# Fake Somatrope HGH



## Grozny (Apr 21, 2011)

Its a story from 2009, but if you google: Somatrope 15 iu You'll see how many webstores are offering. I also got pics from Bulgaria (attached) that show them.

http://www.zoll.de/f0_veroeffentlichungen/e0_sonstiges/v0_2009/z31_pm_somatropin/index.html

Customs Investigation warns against counterfeit medicines "SOMATROPE"

Ensured over 800 ampoules alleged somatropin, which was probably intended to be misused for use in the bodybuilder scene;
Untoward has shown real futility and opinions beyond the undesirable and dangerous effects opposite

A total of over 800 counterfeit drug ampoules (so-called dual-chamber cartridges) with the alleged drug "Somatropin 15 IU (5 mg) were able to ensure Nuremberg customs investigators in recent investigation. Findings have shown that the forgeries of the German bodybuilder scene may have been determined.
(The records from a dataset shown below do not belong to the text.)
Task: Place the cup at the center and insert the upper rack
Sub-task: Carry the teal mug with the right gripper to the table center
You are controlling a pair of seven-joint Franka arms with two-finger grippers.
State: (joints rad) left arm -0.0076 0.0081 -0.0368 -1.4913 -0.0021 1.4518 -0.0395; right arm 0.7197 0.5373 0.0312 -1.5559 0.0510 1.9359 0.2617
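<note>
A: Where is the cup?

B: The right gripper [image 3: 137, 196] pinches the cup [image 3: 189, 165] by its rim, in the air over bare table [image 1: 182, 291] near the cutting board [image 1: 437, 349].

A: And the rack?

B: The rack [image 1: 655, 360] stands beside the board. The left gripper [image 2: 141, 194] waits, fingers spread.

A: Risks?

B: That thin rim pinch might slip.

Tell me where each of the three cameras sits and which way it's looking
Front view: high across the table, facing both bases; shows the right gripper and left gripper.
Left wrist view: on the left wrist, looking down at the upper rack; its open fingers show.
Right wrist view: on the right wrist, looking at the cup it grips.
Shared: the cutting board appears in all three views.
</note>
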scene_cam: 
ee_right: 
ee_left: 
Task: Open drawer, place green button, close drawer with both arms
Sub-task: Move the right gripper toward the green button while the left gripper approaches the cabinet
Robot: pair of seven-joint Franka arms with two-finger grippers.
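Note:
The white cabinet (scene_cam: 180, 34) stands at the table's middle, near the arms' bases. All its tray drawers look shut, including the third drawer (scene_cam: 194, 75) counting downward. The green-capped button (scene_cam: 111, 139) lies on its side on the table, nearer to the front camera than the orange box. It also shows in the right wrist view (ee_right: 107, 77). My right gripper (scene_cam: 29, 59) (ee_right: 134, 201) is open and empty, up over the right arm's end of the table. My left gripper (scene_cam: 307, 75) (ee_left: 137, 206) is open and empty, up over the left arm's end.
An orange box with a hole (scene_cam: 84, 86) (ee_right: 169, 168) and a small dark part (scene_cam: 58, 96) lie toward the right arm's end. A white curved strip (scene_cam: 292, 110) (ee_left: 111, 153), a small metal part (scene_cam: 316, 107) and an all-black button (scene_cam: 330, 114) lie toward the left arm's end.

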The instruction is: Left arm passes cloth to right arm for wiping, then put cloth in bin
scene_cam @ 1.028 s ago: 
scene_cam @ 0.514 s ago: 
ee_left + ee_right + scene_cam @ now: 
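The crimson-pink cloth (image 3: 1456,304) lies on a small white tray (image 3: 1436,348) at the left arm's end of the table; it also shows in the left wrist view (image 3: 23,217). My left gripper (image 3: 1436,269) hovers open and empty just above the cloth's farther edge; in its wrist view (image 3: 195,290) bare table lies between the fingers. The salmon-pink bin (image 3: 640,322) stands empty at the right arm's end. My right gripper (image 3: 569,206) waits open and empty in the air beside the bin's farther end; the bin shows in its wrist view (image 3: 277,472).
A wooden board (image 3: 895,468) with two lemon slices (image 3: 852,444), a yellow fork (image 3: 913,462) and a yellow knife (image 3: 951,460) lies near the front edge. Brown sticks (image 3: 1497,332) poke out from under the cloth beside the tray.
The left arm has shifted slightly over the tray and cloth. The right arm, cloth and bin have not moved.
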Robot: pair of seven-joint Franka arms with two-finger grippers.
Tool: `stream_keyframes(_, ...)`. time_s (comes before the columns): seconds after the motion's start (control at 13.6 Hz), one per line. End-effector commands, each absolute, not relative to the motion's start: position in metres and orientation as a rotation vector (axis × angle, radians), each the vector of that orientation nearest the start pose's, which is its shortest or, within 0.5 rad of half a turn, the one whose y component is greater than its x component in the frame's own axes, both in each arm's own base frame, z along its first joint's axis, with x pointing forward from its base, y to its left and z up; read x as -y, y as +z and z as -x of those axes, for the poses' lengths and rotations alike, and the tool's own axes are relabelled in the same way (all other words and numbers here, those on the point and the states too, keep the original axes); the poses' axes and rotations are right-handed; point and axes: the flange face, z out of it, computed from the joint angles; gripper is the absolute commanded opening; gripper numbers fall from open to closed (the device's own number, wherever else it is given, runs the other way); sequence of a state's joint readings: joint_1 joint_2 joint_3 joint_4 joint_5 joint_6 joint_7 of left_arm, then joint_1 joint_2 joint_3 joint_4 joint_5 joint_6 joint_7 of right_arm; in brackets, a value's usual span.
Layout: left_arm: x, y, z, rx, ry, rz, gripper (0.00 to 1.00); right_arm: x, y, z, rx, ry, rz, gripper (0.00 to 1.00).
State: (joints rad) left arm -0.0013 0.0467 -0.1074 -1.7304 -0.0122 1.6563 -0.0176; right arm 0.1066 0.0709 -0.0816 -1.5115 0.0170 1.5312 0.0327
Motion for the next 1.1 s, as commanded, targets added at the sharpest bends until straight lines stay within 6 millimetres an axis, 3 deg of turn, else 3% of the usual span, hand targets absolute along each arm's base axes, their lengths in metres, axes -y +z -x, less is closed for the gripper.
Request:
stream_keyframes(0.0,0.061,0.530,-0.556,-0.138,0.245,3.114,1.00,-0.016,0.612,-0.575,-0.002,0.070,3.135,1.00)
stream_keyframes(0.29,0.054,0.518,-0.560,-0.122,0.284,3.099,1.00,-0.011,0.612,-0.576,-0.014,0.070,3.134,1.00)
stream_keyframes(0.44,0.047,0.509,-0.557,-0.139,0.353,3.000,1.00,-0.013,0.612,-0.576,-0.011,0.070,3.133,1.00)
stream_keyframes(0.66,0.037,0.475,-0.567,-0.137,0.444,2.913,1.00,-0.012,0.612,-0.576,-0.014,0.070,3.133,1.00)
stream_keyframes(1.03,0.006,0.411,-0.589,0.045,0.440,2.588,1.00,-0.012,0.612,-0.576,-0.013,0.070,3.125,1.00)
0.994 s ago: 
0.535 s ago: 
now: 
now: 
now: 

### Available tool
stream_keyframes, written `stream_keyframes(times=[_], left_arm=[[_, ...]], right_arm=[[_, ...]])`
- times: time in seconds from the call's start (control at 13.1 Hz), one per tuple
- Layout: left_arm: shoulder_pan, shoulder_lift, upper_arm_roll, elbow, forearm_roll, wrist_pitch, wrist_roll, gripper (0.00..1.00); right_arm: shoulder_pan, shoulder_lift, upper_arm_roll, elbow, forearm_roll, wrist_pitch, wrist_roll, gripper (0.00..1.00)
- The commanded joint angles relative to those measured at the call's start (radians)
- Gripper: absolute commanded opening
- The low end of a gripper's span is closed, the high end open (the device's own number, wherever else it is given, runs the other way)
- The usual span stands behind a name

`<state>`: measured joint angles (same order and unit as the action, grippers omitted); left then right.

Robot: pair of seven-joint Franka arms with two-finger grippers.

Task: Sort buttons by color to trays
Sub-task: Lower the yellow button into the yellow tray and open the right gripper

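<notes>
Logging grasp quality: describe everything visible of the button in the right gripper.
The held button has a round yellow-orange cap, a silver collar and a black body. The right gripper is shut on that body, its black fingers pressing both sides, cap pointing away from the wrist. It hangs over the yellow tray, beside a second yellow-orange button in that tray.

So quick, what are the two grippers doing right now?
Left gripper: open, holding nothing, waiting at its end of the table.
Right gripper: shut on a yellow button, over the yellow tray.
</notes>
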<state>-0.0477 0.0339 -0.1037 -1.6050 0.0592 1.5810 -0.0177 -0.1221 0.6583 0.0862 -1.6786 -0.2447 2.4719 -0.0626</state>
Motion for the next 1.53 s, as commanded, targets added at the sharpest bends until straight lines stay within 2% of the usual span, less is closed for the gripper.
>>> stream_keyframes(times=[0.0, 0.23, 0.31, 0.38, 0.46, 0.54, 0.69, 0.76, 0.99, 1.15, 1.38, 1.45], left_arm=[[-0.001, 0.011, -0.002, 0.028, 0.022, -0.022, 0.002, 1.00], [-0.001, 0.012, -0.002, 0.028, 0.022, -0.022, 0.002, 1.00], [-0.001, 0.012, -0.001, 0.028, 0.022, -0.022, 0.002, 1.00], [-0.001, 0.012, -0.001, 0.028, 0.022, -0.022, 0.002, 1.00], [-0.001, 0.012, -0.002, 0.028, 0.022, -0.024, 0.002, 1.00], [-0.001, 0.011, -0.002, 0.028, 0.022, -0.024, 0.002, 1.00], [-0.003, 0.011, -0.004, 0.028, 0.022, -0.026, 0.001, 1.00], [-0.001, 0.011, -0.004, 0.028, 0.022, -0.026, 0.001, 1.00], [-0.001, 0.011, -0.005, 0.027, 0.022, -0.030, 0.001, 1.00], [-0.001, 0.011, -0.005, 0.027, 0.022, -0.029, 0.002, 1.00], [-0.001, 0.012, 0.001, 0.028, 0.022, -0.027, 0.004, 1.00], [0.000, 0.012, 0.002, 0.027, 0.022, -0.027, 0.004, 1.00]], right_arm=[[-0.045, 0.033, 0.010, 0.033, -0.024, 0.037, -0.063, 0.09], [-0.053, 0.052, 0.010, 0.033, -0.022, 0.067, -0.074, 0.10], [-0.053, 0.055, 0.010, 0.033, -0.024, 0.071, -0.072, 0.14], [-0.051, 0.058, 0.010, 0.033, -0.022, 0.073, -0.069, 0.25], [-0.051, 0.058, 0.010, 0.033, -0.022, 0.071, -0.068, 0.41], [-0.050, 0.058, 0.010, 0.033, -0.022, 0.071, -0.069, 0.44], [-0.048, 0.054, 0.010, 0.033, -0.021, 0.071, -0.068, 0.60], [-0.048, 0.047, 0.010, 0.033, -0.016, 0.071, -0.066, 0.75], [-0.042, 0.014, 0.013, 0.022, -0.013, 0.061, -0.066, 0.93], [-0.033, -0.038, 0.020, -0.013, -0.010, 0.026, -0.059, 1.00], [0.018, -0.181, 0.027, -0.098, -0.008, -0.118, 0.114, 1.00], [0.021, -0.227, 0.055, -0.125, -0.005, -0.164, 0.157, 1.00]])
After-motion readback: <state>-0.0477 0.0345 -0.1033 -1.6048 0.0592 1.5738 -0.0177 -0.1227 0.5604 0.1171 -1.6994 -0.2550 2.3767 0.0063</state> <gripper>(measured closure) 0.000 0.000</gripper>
Like a the Institute of Forensic Medicine, University of Erlangen-Nuremberg report commissioned now shown, these were among the seized "drugs" from China to dangerous counterfeit.

Could be shown instead of the expected growth hormone actually "somatropin," of which not the slightest traces which contained among other substances, in particular the counterfeit drug cortisone.
Cortisone can often lead to muscle atrophy as a side effect (muscle) and also have osteoporosis and weight gain with truncal obesity result.It is precisely this possible hazardous effects of the counterfeit medicine "SOMATROPE" should - and illegally diverted frequently used in the bodybuilding scene - not exactly desirable.

About fundamentally dangerous and illegal use of drugs of the "black market" is therefore also particularly against possible falsification of the above-described product "SOMATROPE" warned.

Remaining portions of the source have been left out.